The Liberator **waiting room** queue — how many requests are queued, how long they've been waiting, and which users own them.

What you'll see:

* Active connections (in flight) and queued connections (waiting)
* Per-user breakdown of queue occupancy
* Maximum in-flight query duration (a useful early-warning signal)

The `CQAIOps` service account often appears as a high-volume user; that reflects automated platform monitoring and is expected.

Use this tab to answer: *"Is anyone being blocked, and by whom?"*

### Datasets

Dataset access patterns over the selected time range.

What you'll see:

* Top datasets by query count
* Top datasets by bytes returned
* Distribution of access by client (Python, REST, Excel, etc.)

Use this tab for capacity planning and detecting anomalous access patterns (e.g. a previously dormant dataset suddenly receiving heavy traffic).

### Long queries

The slowest individual queries in the selected window.

What you'll see:

* A ranked list of queries with execution time, user, dataset, and `from` / `to` window
* Click-through to see the full query text and result-set size

Use this tab to find candidates for query rewriting, dataset re-partitioning, or user education.

### Usage

License utilization from the entitlements database. Distinct from the other tabs in two ways:

1. **Different selector.** This tab exposes `1d / 1w / 1m / 1y` windows instead of the Prometheus `6h / 24h`, because license utilization is measured against per-contract caps that operate on much longer windows.
2. **Different backing store.** Numbers come from the entitlements database, not Prometheus, so they survive Prometheus retention rollovers and reflect contract truth.

What you'll see:

* Active vs. licensed seat count, by license tier
* Per-dataset utilization vs. contract caps
* Trend lines that make it easy to spot accounts approaching their limits
* **Most queried datasets** — use this to prioritize [cache pre-generation](/administration/cache-pre-generation)

<Note>
  The `1d` / `1w` selector labels on this tab may still reflect monthly aggregation in the backing entitlements store in some releases. Treat long-window utilization as directional until label semantics match the aggregation period in your environment.
</Note>

## Grafana integration

The action in the upper-right of every tab opens the **Grafana Integration** dialog. Super-admins can use it to:

* **Issue Bearer tokens** for external Prometheus consumers (the full token is shown exactly once at creation, so copy it immediately).
* **List existing tokens** with their issue time and issuing user.
* **Revoke tokens** that are no longer needed or may have leaked.

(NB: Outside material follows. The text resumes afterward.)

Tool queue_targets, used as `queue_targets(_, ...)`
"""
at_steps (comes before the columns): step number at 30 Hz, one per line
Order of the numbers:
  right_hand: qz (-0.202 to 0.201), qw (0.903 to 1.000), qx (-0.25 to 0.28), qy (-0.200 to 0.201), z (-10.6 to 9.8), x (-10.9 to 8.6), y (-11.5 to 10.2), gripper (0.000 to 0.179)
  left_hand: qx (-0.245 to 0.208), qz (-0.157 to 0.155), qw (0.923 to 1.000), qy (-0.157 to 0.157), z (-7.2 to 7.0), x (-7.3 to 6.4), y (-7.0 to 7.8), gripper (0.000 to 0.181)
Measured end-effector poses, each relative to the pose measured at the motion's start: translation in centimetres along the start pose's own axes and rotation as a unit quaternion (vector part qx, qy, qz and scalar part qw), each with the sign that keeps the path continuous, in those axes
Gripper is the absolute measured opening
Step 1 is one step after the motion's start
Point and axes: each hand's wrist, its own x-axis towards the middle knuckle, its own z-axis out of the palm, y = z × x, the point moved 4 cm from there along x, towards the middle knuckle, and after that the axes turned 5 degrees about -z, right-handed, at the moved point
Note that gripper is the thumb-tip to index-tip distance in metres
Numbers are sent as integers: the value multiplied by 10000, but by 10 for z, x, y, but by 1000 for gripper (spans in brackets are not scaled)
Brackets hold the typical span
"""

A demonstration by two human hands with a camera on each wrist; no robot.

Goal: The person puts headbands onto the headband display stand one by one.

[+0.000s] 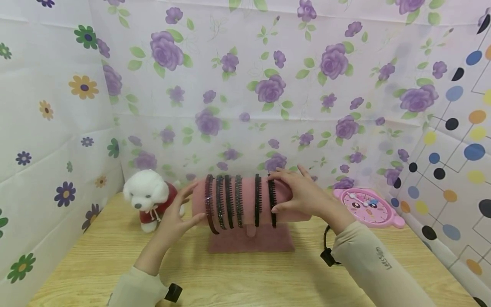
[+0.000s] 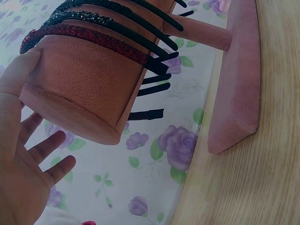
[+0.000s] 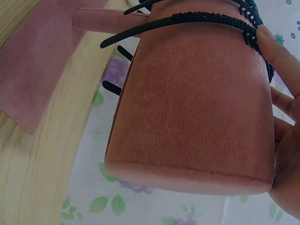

See the full setup walkthrough in the [Grafana integration guide](/integrations/grafana).

## How the data flows

```
┌────────────────────────────────────────────────────────────────────┐
│  Liberator UI                                                      │
│  ┌────────────────────────┐    ┌──────────────────────────────┐    │
│  │  Cluster / Queue /     │    │  Usage tab                   │    │
│  │  Datasets / Long Q     │    │                              │    │
│  └──┬─────────────────────┘    └──┬───────────────────────────┘    │
└─────┼────────────────────────────┼────────────────────────────────┘
      │ /metrics-api/* (OIDC cookie)│ /admin-api/entitlements/*
      ▼                             ▼
┌──────────────┐              ┌──────────────────┐
│  Prometheus  │              │  Entitlements DB │
│  (read-only) │              │  (PostgreSQL)    │
└──────────────┘              └──────────────────┘
      ▲
      │ /metrics-api-bearer/* (Bearer token)
      │
┌──────────────┐
│  External    │
│  Grafana,    │
│  Federation  │
└──────────────┘
```

Both Prometheus-fronted endpoints (`/metrics-api/*` for the in-product UI and `/metrics-api-bearer/*` for external consumers) expose the same read-only subset of the Prometheus HTTP API. The OIDC-fronted route is what the in-product tabs use; the Bearer-fronted route is what Grafana and federated Prometheus servers use.